Exercise directions
Please reproduce all of the lines below, word for word and in full.

Collected material
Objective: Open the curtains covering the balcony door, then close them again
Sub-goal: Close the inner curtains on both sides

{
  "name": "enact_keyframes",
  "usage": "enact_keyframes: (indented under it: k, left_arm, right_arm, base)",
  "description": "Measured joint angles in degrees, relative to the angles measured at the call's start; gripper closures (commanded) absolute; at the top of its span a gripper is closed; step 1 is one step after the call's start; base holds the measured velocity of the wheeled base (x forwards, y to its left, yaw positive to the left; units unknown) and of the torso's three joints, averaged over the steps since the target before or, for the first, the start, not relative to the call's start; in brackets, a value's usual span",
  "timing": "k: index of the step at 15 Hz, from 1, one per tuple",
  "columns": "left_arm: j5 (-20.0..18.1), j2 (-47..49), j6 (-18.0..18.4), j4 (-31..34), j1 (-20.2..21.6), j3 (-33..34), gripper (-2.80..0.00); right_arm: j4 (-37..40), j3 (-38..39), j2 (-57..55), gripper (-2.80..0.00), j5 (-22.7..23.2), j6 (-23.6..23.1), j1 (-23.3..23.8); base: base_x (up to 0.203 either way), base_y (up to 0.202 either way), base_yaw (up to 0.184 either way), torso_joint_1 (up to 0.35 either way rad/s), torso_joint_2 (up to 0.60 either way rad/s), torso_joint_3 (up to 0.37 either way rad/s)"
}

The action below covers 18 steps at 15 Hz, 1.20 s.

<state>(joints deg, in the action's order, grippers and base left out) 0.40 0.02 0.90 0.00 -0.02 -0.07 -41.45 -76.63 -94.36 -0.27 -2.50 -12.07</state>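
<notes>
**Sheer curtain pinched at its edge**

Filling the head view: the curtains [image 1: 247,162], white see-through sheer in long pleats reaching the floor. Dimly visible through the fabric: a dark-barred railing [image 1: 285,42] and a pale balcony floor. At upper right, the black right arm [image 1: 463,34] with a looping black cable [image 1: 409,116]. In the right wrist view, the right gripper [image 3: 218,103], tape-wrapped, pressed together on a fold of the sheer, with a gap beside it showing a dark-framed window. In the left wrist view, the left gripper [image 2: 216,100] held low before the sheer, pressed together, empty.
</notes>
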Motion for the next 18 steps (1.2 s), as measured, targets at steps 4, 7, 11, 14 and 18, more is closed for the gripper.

Task solution
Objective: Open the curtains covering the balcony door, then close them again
Sub-goal: Close the inner curtains on both sides

{
  "name": "enact_keyframes",
  "usage": "enact_keyframes: (indented under it: k, left_arm, right_arm, base)",
  "description": "Measured joint angles in degrees, relative to the angles measured at the call's start; gripper closures (commanded) absolute; at the top of its span a gripper is closed; step 1 is one step after the call's start; base holds the measured velocity of the wheeled base (x forwards, y to its left, yaw positive to the left; units unknown) and of the torso's three joints, averaged over the steps since the target before or, for the first, the start, not relative to the call's start; in brackets, a value's usual span",
  "timing": "k: index of the step at 15 Hz, from 1, one per tuple",
  "columns": "left_arm: j5 (-20.0..18.1), j2 (-47..49), j6 (-18.0..18.4), j4 (-31..34), j1 (-20.2..21.6), j3 (-33..34), gripper (-2.80..0.00); right_arm: j4 (-37..40), j3 (-38..39), j2 (-57..55), gripper (-2.80..0.00), j5 (-22.7..23.2), j6 (-23.6..23.1), j1 (-23.3..23.8); base: base_x (up to 0.203 either way), base_y (up to 0.202 either way), base_yaw (up to 0.184 either way), torso_joint_1 (up to 0.35 either way rad/s), torso_joint_2 (up to 0.60 either way rad/s), torso_joint_3 (up to 0.37 either way rad/s)"
}

The action below covers 18 steps at 15 Hz, 1.20 s.

<state>(joints deg, in the action's order, grippers and base left out) 0.40 0.02 0.90 0.00 -0.02 -0.07 -41.45 -76.63 -94.36 -0.27 -2.50 -12.07</state>
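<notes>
**Sheer curtain pinched at its edge**

Filling the head view: the curtains [image 1: 247,162], white see-through sheer in long pleats reaching the floor. Dimly visible through the fabric: a dark-barred railing [image 1: 285,42] and a pale balcony floor. At upper right, the black right arm [image 1: 463,34] with a looping black cable [image 1: 409,116]. In the right wrist view, the right gripper [image 3: 218,103], tape-wrapped, pressed together on a fold of the sheer, with a gap beside it showing a dark-framed window. In the left wrist view, the left gripper [image 2: 216,100] held low before the sheer, pressed together, empty.
</notes>
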Motion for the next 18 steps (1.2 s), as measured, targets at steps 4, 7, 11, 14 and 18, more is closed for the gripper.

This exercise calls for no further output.